In this Instagram Live clip, Jeremy Faust, MD, editor-in-chief of MedPage Today, and Ziyad Al-Aly, MD, chief of the Research and Education Service at the VA St. Louis Health Care System in Missouri, discuss the latest long COVID research and what it could mean for potential future treatments.

The following is a transcript of their remarks:

Faust: My first question is how many different diseases do you think long COVID is? Is it one, is it two, is it five? What do you think?

Al-Aly: Well, long COVID is really a multi-systemic disease. There’s no one long COVID; there are likely to be many subtypes.

Our understanding of long COVID now is actually literally embryonic. It’s in its infancy. We’ve made a lot of progress over the past several years, but we need to also recognize that we’ve only been researching this and understanding long COVID for literally only 4 years.

I tell people when we first started thinking and discovering neoplasm or tumor growth or cancer, we sort of defined, “Oh, this is a lump,” or, “This is a cancer” — and now we have 800 different types of cancer because we understand the biology more. We understand the molecular and genetic fingerprints of cancer much more deeply. We understand tissue-based biology of cancer much more deeply than we did, let’s say, 50 years ago. And long COVID is the same thing.

Long COVID is really this post-viral illness or the lingering or enduring problems that happen after SARS CoV-2 infection.
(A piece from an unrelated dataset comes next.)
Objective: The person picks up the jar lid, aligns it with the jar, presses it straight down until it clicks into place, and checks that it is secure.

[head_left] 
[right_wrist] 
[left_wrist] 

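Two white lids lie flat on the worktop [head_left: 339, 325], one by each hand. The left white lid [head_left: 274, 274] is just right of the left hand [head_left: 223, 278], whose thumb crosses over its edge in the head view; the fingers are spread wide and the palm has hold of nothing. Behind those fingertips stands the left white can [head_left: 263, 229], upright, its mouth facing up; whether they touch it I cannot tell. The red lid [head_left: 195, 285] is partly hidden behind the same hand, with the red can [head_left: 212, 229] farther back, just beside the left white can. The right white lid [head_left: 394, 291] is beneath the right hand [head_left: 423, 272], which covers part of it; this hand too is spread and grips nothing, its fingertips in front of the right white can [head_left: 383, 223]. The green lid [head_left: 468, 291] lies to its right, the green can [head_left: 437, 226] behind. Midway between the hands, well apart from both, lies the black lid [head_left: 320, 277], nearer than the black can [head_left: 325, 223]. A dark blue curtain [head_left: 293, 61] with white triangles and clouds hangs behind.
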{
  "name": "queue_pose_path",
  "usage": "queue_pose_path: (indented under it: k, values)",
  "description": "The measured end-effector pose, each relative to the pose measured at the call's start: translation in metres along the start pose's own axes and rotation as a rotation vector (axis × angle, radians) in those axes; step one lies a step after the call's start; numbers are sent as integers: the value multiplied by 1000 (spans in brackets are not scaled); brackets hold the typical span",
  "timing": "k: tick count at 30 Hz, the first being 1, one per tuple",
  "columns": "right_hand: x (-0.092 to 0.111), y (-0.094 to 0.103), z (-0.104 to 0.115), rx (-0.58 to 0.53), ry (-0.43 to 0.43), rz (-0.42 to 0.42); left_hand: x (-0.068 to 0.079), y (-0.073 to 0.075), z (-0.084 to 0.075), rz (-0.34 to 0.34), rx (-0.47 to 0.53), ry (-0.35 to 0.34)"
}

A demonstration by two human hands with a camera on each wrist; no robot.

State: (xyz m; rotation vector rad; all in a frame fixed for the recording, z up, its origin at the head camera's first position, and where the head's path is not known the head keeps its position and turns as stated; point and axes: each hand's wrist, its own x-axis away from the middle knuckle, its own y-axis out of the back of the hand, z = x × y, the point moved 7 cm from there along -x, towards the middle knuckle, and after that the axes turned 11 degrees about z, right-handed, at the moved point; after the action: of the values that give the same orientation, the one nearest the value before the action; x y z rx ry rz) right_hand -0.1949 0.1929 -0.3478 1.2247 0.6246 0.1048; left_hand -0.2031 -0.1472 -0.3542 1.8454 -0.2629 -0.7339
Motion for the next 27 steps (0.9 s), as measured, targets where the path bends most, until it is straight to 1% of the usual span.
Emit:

We know so far it can affect nearly every organ system. It can affect the heart, the brain, can have metabolic sequela and we’re starting to see studies subtyping long COVID into different types.

There are cardinal manifestations that a lot of the audience might have heard of: brain fog, fatigue, post-exertional malaise, or some form of dysautonomia, or postural orthostatic tachycardia syndrome [POTS], or more broadly dystonia or a dysfunction in the autonomic nervous system that would lead to subsequent manifestation. Those are the cardinal manifestations. But really, there is no organ in the body now, 4 years into it, that long COVID does not touch.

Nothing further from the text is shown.